La NASA anunció cambios significativos en el calendario del Programa Artemis tras una serie de contratiempos técnicos y retrasos de sus principales socios industriales. El ambicioso plan para regresar a la Luna más de medio siglo después tendrá que esperar al menos hasta 2028, un año más tarde de lo previsto en el cronograma más reciente.
El ajuste en el programa se produce tras varios problemas detectados en la misión Artemis II y las demoras en el desarrollo de módulos de alunizaje por parte de SpaceX y Blue Origin, empresas lideradas por Elon Musk y Jeff Bezos, respectivamente.
Inicialmente, la misión Artemis III estaba prevista para realizar el alunizaje en 2027. Sin embargo, la agencia espacial estadounidense anunció en febrero que esa misión ya no descenderá a la superficie lunar y se limitará a realizar maniobras en órbita terrestre.
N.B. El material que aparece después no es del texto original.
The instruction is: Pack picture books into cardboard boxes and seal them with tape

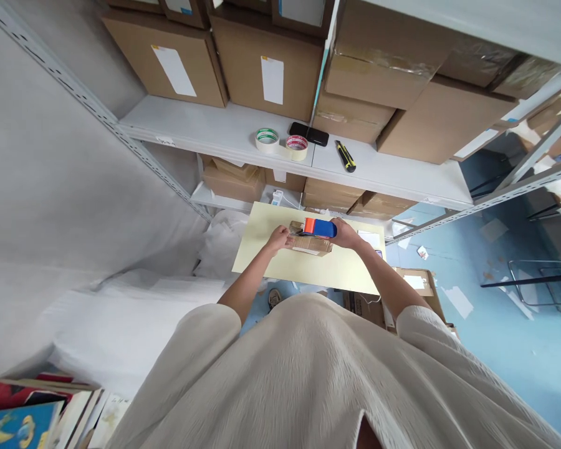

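A small brown cardboard box [312, 245] sits on a pale yellow tabletop [257, 249] in front of me. My right hand [345, 234] is wrapped round the handle of a blue and orange tape dispenser [323, 228]. The dispenser lies across the top of the box, its orange end pointing left. At the box's left end, my left hand [279, 239] grips the edge with bent fingers. Brown packing tape [295, 228] shows on the box top between my left hand and the dispenser; exactly where it is stuck I cannot tell.
Beyond the table, a grey shelf [224, 125] carries large cardboard boxes [271, 68], two tape rolls [267, 140], a black phone [308, 134] and a yellow utility knife [345, 156]. White wrapped bundles [121, 324] lie left. An open carton [418, 284] stands right of the table.
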The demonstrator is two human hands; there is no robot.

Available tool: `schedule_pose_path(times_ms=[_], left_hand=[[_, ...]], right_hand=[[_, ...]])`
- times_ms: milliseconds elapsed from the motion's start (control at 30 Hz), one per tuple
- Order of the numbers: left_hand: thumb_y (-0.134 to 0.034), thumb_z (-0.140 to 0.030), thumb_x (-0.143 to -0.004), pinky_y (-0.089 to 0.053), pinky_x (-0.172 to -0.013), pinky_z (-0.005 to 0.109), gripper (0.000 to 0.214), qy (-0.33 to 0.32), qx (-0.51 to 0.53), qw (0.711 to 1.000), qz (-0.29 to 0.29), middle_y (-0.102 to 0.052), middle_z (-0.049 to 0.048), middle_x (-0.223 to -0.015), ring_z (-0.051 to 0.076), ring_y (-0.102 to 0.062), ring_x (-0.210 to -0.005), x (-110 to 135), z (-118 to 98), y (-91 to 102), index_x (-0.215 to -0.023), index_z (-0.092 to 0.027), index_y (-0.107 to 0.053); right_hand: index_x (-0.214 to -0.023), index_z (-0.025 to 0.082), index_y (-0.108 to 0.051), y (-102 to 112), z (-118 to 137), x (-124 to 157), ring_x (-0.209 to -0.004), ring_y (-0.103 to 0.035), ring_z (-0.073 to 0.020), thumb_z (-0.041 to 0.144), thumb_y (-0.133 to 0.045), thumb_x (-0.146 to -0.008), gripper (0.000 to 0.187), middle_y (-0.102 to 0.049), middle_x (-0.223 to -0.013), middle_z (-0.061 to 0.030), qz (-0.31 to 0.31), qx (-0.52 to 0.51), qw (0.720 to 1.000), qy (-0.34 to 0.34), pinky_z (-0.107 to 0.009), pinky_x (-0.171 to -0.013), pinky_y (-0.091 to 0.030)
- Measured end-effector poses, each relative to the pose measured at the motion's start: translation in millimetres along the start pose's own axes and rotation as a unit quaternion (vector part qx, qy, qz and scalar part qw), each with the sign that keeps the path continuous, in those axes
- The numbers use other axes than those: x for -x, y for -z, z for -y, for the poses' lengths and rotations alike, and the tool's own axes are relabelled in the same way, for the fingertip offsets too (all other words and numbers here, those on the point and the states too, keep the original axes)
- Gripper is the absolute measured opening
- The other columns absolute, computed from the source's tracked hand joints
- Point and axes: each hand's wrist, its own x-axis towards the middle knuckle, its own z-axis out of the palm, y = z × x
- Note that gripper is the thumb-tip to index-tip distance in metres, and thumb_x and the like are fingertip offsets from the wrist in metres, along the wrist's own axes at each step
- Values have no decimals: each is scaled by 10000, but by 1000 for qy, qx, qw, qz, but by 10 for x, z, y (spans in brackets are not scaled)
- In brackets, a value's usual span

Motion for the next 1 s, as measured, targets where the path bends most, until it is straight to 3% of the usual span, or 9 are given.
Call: schedule_pose_path(times_ms=[167,400,567,733,900,1000], left_hand=[[-661,-319,-1050,-591,-822,303,217,-27,0,998,-60,-684,2,-941,169,-800,-946,-62,91,-36,-928,-248,-497],[-624,-312,-1068,-560,-795,302,182,-23,12,997,-73,-701,10,-901,204,-820,-998,-133,83,-47,-966,-265,-481],[-576,-264,-1086,-542,-764,279,129,-2,13,997,-74,-750,33,-950,192,-829,-980,-174,46,-32,-984,-256,-497],[-608,-278,-1056,-567,-786,311,121,-1,13,998,-68,-800,65,-985,221,-842,-987,-221,65,-23,-991,-257,-508],[-643,-302,-1023,-572,-780,310,133,-8,3,997,-72,-808,64,-968,217,-838,-955,-264,111,-25,-997,-256,-521],[-625,-303,-1036,-562,-758,289,129,-10,4,998,-68,-817,69,-995,204,-837,-949,-281,132,-19,-999,-257,-510]], right_hand=[[-1197,241,-615,-21,-93,8,-1102,-681,-297,505,-930,-728,624,-669,-1290,-116,-32,-88,995,-21,-407,-943,-581],[-1157,277,-531,-99,-92,32,-1013,-690,-277,462,-853,-751,550,-735,-1105,-38,6,-150,986,-69,-392,-862,-585],[-1194,236,-598,-11,-40,-47,-1091,-700,-299,449,-919,-700,626,-728,-1256,-114,-25,-86,995,-40,-406,-935,-587],[-1441,272,-580,146,43,-75,-1045,-740,-311,585,-952,-806,799,-765,-1266,-117,30,-40,999,-6,-385,-873,-588],[-1318,241,-659,216,210,-176,-1002,-752,-352,673,-966,-777,756,-774,-1247,-179,99,48,993,-48,-401,-817,-577],[-1223,236,-696,206,298,-268,-1015,-752,-372,725,-972,-730,747,-783,-1184,-179,102,66,989,-84,-432,-842,-584]])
Con esta decisión, el primer alunizaje del programa se trasladará a las misiones Artemis IV y Artemis V, programadas ahora para 2028.
El plan original contemplaba el regreso humano a la Luna en 2024, por lo que el nuevo calendario representa un retraso acumulado de cuatro años.
Parte de los retrasos se originaron en la preparación de la misión Artemis II, que enviará a cuatro astronautas a orbitar la Luna durante aproximadamente diez días a bordo de la nave Orion spacecraft.
El lanzamiento, inicialmente previsto para febrero, fue aplazado debido a una combinación de factores, entre ellos condiciones climáticas adversas en Florida, una filtración detectada durante una prueba de combustible y otra anomalía en el sistema de suministro de helio.
La NASA informó que el nuevo intento de despegue se programó para el 1 de abril, mientras que el traslado del cohete desde el hangar hasta la plataforma de lanzamiento está previsto para el 19 de marzo.
La misión no incluirá un alunizaje, pero permitirá probar a fondo la nave Orion y convertiría a su tripulación en los primeros seres humanos en observar directamente la cara oculta de la Luna desde la era del Programa Apolo.
Otro factor clave ha sido el retraso en el desarrollo de los módulos de aterrizaje lunar que permitirán a los astronautas descender a la superficie. La NASA ha reportado demoras de hasta dos años en proyectos de SpaceX, lo que llevó a la agencia a reabrir en 2025 un contrato originalmente adjudicado a la empresa.
Aunque Blue Origin resultó beneficiada con ese ajuste contractual, también ha enfrentado retrasos de al menos ocho meses en algunos de sus proyectos vinculados al programa.
Desde 2019, la NASA ha invertido alrededor de 6,900 millones de dólares en el desarrollo de sistemas de aterrizaje humano, con una inversión total estimada de 18,300 millones de dólares hasta 2030 para consolidar la infraestructura necesaria que permita establecer una presencia humana permanente en la Luna.
Con el nuevo cronograma, el histórico regreso del ser humano al satélite natural de la Tierra se pospone al menos hasta 2028. De cumplirse el plan, las misiones Artemis IV y V realizarán alunizajes en el polo sur lunar, una región considerada clave por su potencial para albergar hielo y otros recursos.
La meta final del programa es establecer una presencia humana sostenible en la Luna que sirva como plataforma para futuras misiones a Mars.
Mientras tanto, la carrera espacial continúa intensificándose, especialmente frente a China, que también planea enviar a sus primeros astronautas a la Luna antes de que termine la década.